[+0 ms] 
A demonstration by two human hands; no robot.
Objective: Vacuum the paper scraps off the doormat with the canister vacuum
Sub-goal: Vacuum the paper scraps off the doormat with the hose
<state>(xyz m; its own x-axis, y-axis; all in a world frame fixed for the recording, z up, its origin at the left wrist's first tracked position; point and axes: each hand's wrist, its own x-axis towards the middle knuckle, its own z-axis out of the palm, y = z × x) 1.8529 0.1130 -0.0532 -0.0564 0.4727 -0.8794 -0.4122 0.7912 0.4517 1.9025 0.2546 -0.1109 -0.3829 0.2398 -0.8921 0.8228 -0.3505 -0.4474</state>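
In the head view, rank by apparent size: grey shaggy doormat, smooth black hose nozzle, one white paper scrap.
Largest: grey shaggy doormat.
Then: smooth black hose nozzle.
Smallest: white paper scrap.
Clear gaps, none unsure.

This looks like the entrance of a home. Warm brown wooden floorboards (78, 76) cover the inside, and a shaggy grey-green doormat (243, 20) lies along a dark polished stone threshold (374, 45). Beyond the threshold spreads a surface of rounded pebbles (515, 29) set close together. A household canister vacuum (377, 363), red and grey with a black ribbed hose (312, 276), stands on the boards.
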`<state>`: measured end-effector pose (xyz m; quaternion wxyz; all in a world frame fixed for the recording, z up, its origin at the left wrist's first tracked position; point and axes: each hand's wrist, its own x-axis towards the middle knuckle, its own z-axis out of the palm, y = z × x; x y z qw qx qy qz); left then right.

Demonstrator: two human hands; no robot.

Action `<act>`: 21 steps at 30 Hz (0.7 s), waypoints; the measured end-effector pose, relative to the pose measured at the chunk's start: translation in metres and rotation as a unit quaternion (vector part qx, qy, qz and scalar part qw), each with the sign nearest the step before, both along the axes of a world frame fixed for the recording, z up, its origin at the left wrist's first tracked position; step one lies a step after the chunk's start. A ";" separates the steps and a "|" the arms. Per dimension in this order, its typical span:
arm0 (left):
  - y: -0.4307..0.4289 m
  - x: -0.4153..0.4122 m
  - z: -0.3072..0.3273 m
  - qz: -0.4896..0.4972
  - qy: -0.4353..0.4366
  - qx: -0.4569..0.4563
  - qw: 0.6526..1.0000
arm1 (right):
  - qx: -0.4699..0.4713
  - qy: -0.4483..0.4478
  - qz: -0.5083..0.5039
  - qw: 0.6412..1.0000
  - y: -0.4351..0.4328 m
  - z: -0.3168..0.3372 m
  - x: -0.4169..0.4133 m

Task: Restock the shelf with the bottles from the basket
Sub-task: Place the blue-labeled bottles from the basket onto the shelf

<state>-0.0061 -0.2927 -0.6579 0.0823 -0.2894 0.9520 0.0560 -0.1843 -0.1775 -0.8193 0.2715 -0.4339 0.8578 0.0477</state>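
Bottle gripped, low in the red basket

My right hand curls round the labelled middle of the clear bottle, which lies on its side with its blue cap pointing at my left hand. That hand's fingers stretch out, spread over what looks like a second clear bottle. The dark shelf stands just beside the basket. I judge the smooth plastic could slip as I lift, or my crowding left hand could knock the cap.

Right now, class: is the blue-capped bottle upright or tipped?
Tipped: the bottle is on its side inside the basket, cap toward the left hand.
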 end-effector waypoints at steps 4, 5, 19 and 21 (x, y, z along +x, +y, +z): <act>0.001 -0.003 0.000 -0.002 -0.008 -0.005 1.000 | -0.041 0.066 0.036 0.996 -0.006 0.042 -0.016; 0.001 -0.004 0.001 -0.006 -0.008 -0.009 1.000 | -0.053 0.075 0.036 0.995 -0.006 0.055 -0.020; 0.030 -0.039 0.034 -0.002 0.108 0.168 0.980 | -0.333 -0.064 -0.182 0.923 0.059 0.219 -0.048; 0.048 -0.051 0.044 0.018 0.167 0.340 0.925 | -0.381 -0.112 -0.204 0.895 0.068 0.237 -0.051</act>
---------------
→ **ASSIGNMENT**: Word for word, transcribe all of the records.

→ **YOUR RESPONSE**:
[+0 ms] 
A demonstration by two human hands; no robot.
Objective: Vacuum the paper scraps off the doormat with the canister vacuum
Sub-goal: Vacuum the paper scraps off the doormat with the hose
<state>(xyz m; its own x-axis, y-axis; all in a world frame fixed for the recording, z up, its origin at the left wrist's first tracked position; point and axes: each hand's wrist, its own x-axis towards the middle knuckle, its own z-axis out of the palm, y = z × x) 1.8529 0.1130 -0.0532 -0.0564 0.4727 -0.8794 -0.4122 0.7912 0.4517 1.9025 0.2546 -0.1109 -0.3829 0.2398 -0.8921 0.8228 -0.3505 -0.4474</state>
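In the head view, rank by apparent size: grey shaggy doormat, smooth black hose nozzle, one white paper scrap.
Largest: grey shaggy doormat.
Then: smooth black hose nozzle.
Smallest: white paper scrap.
Clear gaps, none unsure.

This looks like the entrance of a home. Warm brown wooden floorboards (78, 76) cover the inside, and a shaggy grey-green doormat (243, 20) lies along a dark polished stone threshold (374, 45). Beyond the threshold spreads a surface of rounded pebbles (515, 29) set close together. A household canister vacuum (377, 363), red and grey with a black ribbed hose (312, 276), stands on the boards.
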`<state>`: measured end-effector pose (xyz m; quaternion wxyz; all in a world frame fixed for the recording, z up, its origin at the left wrist's first tracked position; point and axes: each hand's wrist, its own x-axis towards the middle knuckle, its own z-axis out of the palm, y = z × x; x y z qw qx qy qz); left then right.

Demonstrator: two human hands; no robot.

Action `<act>`: 21 steps at 30 Hz (0.7 s), waypoints; the measured end-effector pose, relative to the pose measured at the chunk's start: translation in metres and rotation as a unit quaternion (vector part qx, qy, qz and scalar part qw), each with the sign nearest the step before, both along the axes of a world frame fixed for the recording, z up, its origin at the left wrist's first tracked position; step one lies a step after the chunk's start. A ";" separates the steps and a "|" the arms. Per dimension in this order, its typical span:
arm0 (left):
  - y: -0.4307..0.4289 m
  - x: -0.4153..0.4122 m
  - z: -0.3072..0.3273 m
  - qz: -0.4896..0.4972
  - qy: -0.4353..0.4366
  - qx: -0.4569..0.4563
  - qw: 0.6526..1.0000
arm1 (right):
  - qx: -0.4699..0.4713
  - qy: -0.4483..0.4478
  - qz: -0.5083..0.5039
  - qw: 0.6412..1.0000
  - y: -0.4351..0.4328 m
  - z: -0.3168..0.3372 m
  - x: -0.4169..0.4133 m

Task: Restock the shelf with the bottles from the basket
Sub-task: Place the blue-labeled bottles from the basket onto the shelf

<state>-0.0061 -0.2927 -0.6579 0.0823 -0.2894 0.9520 0.0560 -0.1843 -0.1775 -0.8193 0.2715 -0.4339 0.8578 0.0477</state>
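Bottle gripped, low in the red basket

My right hand curls round the labelled middle of the clear bottle, which lies on its side with its blue cap pointing at my left hand. That hand's fingers stretch out, spread over what looks like a second clear bottle. The dark shelf stands just beside the basket. I judge the smooth plastic could slip as I lift, or my crowding left hand could knock the cap.

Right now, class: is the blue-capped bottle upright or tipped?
Tipped: the bottle is on its side inside the basket, cap toward the left hand.
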 end-effector waypoints at steps 4, 5, 19 and 21 (x, y, z along +x, +y, +z): <act>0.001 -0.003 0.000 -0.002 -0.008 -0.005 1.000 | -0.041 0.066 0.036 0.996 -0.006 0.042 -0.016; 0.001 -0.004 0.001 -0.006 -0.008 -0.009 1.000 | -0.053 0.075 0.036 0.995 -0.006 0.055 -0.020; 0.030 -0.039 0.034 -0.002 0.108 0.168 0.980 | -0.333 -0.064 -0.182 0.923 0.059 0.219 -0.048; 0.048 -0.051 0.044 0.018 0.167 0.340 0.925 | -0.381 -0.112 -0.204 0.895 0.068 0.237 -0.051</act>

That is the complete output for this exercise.